▶ **ABOUT THIS EXERCISE**
Transcribe everything in the listing as written, and let no image into the copy.

▶ **DATA SECTION**
----------------------------------------

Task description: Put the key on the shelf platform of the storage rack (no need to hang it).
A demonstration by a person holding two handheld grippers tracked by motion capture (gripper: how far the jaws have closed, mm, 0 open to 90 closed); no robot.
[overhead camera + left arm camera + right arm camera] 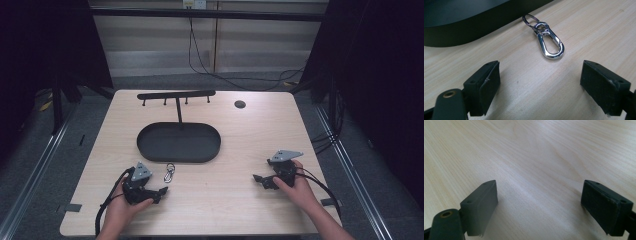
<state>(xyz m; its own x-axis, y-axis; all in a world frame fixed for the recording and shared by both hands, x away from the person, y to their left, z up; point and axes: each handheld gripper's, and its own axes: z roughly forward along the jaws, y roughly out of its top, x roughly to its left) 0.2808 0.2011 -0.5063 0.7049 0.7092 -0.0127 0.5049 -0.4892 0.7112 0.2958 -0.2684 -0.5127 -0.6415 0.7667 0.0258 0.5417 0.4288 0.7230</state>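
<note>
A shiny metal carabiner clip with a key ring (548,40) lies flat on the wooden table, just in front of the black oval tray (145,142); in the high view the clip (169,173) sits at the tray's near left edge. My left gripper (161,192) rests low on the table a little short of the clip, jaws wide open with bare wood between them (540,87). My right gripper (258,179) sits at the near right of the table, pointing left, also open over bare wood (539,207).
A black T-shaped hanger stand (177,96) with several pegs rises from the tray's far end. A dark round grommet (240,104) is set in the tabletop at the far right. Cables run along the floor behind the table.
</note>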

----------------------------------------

▶ **ANSWER SPACE**
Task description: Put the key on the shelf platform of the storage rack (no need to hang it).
A demonstration by a person holding two handheld grippers tracked by motion capture (gripper: how far the jaws have closed, mm, 0 open to 90 closed); no robot.
[overhead camera + left arm camera + right arm camera] 
<state>(xyz m; its own x-axis, y-axis; all in a world frame fixed for the recording and shared by both hands, x away from the person, y to their left, z up; point and axes: each handheld gripper's, and its own axes: z roughly forward along the jaws, y roughly out of its top, x roughly to its left) 0.2808 0.2011 -0.5063 0.7049 0.7092 -0.0127 0.5049 -0.4892 0.7112 0.2958 -0.2684 -0.5127 -0.6415 0.7667 0.0258 0.5417 0.4288 0.7230</state>
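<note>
A shiny metal carabiner clip with a key ring (548,40) lies flat on the wooden table, just in front of the black oval tray (145,142); in the high view the clip (169,173) sits at the tray's near left edge. My left gripper (161,192) rests low on the table a little short of the clip, jaws wide open with bare wood between them (540,87). My right gripper (258,179) sits at the near right of the table, pointing left, also open over bare wood (539,207).
A black T-shaped hanger stand (177,96) with several pegs rises from the tray's far end. A dark round grommet (240,104) is set in the tabletop at the far right. Cables run along the floor behind the table.
</note>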

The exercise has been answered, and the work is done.